## [PROBLEM STATEMENT]
In the data below, how many lines contain the word "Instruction"? Answer with the number alone.

## [STORED DATA]
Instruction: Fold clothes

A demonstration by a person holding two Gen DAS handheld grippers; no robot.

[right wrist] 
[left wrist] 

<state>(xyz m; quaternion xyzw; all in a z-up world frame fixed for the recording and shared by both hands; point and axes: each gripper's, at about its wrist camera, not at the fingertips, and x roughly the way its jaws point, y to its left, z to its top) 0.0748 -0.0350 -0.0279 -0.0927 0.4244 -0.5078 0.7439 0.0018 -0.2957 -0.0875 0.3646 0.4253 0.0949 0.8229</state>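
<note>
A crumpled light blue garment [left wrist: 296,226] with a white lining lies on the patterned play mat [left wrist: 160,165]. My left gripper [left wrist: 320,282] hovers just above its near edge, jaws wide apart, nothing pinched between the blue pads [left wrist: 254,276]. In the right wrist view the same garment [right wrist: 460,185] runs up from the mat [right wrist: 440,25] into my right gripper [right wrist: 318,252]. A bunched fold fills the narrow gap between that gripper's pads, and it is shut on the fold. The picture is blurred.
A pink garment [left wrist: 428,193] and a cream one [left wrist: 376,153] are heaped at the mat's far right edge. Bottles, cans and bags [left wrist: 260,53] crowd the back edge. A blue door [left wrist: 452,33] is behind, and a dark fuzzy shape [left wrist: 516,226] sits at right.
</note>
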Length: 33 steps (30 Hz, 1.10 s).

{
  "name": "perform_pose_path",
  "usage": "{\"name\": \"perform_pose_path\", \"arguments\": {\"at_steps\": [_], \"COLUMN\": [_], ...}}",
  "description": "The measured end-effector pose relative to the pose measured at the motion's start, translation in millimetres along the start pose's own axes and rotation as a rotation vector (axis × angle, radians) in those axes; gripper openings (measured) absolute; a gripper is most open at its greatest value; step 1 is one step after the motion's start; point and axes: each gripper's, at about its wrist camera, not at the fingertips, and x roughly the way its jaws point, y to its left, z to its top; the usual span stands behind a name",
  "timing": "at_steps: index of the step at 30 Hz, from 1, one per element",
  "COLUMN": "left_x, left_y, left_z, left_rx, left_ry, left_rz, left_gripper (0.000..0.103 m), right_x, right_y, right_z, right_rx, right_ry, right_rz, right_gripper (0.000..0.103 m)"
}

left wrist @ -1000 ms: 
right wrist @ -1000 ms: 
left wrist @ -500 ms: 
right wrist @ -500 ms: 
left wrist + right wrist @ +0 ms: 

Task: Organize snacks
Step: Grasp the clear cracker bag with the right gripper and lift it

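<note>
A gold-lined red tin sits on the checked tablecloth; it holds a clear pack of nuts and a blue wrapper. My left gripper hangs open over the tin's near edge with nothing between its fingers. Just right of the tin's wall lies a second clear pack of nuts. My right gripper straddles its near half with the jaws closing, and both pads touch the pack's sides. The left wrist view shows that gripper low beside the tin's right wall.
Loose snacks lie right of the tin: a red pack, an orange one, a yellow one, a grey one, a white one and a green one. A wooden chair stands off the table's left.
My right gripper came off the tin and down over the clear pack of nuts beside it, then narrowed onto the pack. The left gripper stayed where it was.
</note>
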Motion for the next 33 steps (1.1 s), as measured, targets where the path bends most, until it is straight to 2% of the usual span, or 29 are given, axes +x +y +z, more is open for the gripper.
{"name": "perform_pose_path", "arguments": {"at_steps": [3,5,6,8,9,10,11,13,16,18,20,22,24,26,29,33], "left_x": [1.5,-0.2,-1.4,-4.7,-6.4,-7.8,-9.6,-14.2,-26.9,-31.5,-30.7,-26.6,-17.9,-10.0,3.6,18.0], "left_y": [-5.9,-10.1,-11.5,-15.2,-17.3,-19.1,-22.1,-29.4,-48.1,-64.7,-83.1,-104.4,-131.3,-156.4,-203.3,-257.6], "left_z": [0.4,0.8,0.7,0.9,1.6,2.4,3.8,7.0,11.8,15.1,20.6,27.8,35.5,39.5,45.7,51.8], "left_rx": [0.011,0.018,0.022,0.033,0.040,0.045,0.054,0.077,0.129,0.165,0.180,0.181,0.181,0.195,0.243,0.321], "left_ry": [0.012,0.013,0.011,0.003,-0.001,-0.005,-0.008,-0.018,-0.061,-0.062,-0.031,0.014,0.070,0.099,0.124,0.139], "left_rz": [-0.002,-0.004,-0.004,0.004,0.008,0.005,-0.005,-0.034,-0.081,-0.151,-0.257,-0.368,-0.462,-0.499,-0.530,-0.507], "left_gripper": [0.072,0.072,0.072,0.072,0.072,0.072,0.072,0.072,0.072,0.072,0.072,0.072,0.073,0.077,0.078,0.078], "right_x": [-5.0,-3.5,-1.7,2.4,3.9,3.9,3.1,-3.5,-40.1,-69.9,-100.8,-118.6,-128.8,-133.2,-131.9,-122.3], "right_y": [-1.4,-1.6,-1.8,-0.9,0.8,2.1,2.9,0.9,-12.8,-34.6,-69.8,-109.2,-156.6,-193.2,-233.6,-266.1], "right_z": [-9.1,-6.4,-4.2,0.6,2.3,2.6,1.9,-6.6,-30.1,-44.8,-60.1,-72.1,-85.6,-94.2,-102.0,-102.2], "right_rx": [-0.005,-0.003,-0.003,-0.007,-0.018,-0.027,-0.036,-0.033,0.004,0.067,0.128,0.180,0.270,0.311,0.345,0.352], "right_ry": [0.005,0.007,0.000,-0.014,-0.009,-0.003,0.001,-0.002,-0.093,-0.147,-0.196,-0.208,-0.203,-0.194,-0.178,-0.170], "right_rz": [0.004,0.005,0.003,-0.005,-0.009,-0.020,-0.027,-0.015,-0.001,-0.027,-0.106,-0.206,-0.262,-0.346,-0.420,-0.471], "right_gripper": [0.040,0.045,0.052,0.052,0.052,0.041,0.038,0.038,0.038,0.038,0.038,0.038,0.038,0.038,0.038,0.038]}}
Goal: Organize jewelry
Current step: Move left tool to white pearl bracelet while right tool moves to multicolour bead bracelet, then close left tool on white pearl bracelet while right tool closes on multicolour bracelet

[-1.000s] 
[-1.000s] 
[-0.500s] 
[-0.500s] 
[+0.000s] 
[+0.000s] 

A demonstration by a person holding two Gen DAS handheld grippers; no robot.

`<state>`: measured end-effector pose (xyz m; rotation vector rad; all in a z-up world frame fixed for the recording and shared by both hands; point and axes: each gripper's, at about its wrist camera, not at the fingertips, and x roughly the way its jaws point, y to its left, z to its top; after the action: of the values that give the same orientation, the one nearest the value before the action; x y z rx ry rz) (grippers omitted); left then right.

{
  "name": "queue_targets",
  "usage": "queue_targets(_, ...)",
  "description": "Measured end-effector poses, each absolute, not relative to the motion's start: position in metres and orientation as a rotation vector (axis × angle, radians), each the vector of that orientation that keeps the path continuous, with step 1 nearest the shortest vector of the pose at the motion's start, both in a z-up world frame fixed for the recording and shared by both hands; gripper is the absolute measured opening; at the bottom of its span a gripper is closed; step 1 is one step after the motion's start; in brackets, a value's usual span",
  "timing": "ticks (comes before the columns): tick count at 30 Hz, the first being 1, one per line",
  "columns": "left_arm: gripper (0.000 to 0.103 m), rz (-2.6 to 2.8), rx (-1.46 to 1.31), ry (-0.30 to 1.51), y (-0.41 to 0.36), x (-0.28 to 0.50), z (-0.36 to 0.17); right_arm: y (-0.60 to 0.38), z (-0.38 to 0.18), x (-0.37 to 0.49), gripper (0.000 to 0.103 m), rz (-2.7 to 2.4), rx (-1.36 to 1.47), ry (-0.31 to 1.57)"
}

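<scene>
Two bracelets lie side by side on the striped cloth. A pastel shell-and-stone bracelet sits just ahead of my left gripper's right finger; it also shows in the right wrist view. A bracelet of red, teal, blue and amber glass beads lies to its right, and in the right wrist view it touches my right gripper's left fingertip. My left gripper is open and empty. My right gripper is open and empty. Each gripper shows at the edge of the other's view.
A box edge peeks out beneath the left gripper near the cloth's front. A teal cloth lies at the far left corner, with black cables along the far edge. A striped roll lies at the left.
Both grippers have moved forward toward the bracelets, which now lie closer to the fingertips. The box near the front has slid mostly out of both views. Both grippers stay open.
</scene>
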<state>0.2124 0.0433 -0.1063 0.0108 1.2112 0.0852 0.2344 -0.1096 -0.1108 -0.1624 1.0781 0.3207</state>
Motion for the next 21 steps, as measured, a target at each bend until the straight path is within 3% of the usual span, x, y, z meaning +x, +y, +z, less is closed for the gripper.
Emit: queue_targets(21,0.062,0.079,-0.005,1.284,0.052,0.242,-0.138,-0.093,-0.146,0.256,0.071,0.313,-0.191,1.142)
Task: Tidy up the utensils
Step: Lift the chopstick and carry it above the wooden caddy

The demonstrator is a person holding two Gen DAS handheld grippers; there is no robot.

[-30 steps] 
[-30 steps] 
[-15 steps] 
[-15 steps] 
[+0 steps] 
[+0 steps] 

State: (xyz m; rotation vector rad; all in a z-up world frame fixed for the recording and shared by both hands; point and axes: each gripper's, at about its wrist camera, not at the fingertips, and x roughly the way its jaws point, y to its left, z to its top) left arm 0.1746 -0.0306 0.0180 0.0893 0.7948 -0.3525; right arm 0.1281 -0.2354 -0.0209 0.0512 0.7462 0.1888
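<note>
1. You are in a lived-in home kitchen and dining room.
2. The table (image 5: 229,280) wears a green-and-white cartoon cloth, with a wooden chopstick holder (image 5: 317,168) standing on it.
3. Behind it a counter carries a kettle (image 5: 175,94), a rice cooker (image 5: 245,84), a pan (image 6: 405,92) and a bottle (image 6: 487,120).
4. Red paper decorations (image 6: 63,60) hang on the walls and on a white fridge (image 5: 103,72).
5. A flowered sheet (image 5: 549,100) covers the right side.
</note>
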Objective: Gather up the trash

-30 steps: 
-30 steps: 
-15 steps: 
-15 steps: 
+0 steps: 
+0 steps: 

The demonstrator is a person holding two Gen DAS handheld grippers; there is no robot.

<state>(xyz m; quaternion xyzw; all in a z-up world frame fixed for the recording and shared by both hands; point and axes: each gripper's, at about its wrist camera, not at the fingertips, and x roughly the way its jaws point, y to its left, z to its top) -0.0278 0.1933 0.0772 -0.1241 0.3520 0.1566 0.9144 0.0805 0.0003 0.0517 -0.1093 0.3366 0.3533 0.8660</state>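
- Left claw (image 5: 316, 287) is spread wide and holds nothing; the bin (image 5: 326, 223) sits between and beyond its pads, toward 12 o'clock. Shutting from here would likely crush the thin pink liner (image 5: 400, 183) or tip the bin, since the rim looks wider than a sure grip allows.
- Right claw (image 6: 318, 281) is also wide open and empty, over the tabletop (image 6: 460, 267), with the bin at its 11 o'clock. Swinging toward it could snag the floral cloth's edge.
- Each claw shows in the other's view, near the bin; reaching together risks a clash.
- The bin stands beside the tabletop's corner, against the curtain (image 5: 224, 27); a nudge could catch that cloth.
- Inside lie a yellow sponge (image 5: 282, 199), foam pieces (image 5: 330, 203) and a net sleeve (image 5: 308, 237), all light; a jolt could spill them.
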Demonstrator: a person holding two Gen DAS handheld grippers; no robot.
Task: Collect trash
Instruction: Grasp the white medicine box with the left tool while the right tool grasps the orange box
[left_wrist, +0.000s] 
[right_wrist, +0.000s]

## [REPLY TO THE EXERCISE]
2